Detecting and removing byte order marks (BOMs) from Unicode text files
Some Unicode-encoded text files have a byte order mark or BOM set.
Detecting and removing this mark before inputting the file to Matrix is recommended.
There are multiple ways of detecting and removing a BOM from a Unicode-encoded text file. The specific actions for doing so change depending on the host operating system and end-user applications used. The procedures below use two Unix-native shell utilities. These utilities are included by default with macOS and virtually all Linux distributions. These utilities are also included with the Windows Subsystem for Linux, which is freely-available from Microsoft. |
Byte order marks
UTF-16 and UTF-32 are byte-ordering dependent when serializing text and the Unicode specification supports, but does not require, the setting of a byte order mark (BOM) string at the beginning of a text file.
When set, this string consists of two code points:
-
U+FEFF zero width no-break space (byte order mark); or
-
U+FFFE (a noncharacter)
These two strings are mirror images of each other and, when set at the beginning of a file, they function to declare the byte ordering used in the file.
As noted, however, BOMs are not a required string. When Unicode-encoded text files are written out, most applications do not set a BOM string.

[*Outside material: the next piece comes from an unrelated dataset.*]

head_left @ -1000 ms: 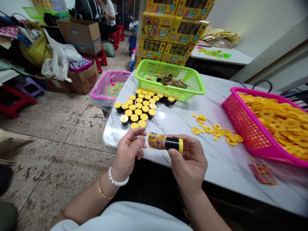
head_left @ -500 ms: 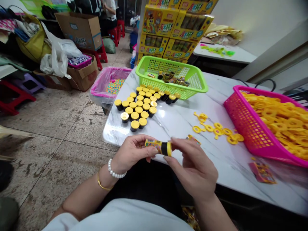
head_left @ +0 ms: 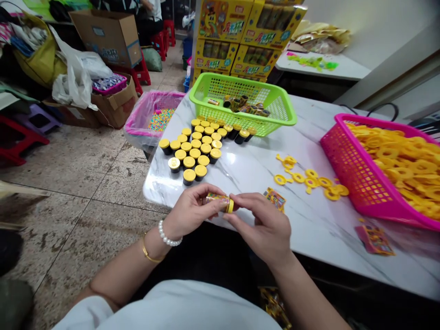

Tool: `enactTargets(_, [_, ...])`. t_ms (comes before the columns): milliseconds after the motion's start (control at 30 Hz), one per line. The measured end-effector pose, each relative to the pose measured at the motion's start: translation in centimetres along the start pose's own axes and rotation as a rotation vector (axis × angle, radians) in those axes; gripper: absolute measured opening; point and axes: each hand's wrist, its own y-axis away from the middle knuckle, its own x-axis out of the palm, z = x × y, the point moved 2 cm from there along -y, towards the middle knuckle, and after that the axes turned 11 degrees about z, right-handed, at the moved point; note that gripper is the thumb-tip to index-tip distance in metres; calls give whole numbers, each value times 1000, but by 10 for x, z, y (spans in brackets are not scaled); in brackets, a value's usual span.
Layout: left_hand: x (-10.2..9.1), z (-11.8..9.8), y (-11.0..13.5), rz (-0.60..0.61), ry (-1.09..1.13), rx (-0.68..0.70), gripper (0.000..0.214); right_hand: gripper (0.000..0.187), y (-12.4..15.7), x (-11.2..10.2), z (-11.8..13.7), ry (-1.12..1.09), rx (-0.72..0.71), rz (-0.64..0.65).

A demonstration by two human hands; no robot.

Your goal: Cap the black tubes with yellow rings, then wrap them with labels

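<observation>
Over the table's front edge, my left hand (head_left: 192, 207) is closed round a small candy tube (head_left: 217, 199) with a colourful yellow printed wrapper. My right hand (head_left: 263, 222) pinches the tube's yellow cap (head_left: 230, 205) between thumb and fingertips. The tube lies on its side, cap to the right, with its far end partly hidden by my left fingers. Past my hands stands a group of black cups with yellow lids (head_left: 189, 162). A small printed packet (head_left: 275, 199) lies right of my fingers.
A green basket (head_left: 288, 103) holds wrapped tubes. Loose yellow ring pieces (head_left: 311, 182) lie near a pink basket (head_left: 343, 169) heaped with more. Another printed packet (head_left: 375, 239) is at right. A lined pink bin (head_left: 132, 123) with coloured beads stands left; stacked yellow boxes (head_left: 220, 27) rise behind.
My right hand has moved left against the tube. The black band beside the yellow cap no longer shows; the printed wrapper now reaches close to the cap. The view has shifted slightly.
</observation>
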Motion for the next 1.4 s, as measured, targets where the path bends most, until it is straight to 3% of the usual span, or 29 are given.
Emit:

And most applications do not expect the BOM string when parsing a Unicode-encoded text file.
In this regard, Matrix is in line with most applications.
Consequently, when a Unicode-encoded text file with a BOM is parsed by Matrix, the BOM string can affect the input.
For example, when a CSV file with a BOM is parsed, the first column of values may be either ignored or presented as empty values.
Detecting BOMs
BOMs do not present when a Unicode-encoded text file is opened in a text editor or text viewer and do not present when the file is sent to STD OUT.
For example, the output of the following command does not change whether the file has a BOM or not:
cat unicode-example-with-or-without-a-bom.csv
Instead, to check whether a BOM is present, use the file -k
command.
If a file has a BOM, this fact is part of the data returned to STD OUT.
file -k unicode-example-with-bom.csv
unicode-example-with-bom.csv: CSV text
- , Unicode text, UTF-8 (with BOM) text, with CRLF line terminators
If a file does not have a BOM, this fact is (by omission) part of the data returned to STD OUT.
file -k unicode-example-with-no-bom.md
unicode-example-with-no-bom.md: Unicode text, UTF-8 text
Removing BOMs
To remove a BOM from a file, example.text, edit the file sed
and write out a copy of the file example-no-bom.text as follows.
sed '1s/^\xEF\xBB\xBF//' example.text > example-no-bom.text
To document the above command:
- 1
-
Make the following edits on the first line of the file only.
- s/^\xEF\xBB\xBF//
-
Find a hexadecimal byte string — 0xef 0xbb 0xbf — that is at the beginning of the line — ^ — and replace it with an empty string.
0xef 0xbb 0xbf corresponds to the two code points that constitute the BOM as noted previously.
- example.text > example-no-bom.text
-
Read in the file example.text and write the changes out to a new file, example-no-bom.text.